Exercise directions ->
Having read the material, return every line of it exactly.

Recorded data ->
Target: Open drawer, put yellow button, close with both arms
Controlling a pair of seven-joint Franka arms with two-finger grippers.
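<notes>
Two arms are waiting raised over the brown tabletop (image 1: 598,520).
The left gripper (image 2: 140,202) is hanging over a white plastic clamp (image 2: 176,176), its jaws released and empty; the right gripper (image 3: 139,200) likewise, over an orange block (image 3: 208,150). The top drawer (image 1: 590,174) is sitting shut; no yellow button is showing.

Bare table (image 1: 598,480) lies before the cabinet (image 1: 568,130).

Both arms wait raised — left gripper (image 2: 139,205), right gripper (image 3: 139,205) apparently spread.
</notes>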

Result for this task ->
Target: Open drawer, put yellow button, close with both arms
Controlling a pair of seven-joint Franka arms with two-finger grippers.
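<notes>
Two arms are waiting raised over the brown tabletop (image 1: 598,520).
The left gripper (image 2: 140,202) is hanging over a white plastic clamp (image 2: 176,176), its jaws released and empty; the right gripper (image 3: 139,200) likewise, over an orange block (image 3: 208,150). The top drawer (image 1: 590,174) is sitting shut; no yellow button is showing.

Bare table (image 1: 598,480) lies before the cabinet (image 1: 568,130).

Both arms wait raised — left gripper (image 2: 139,205), right gripper (image 3: 139,205) apparently spread.
</notes>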

Nothing remains to be added to this answer.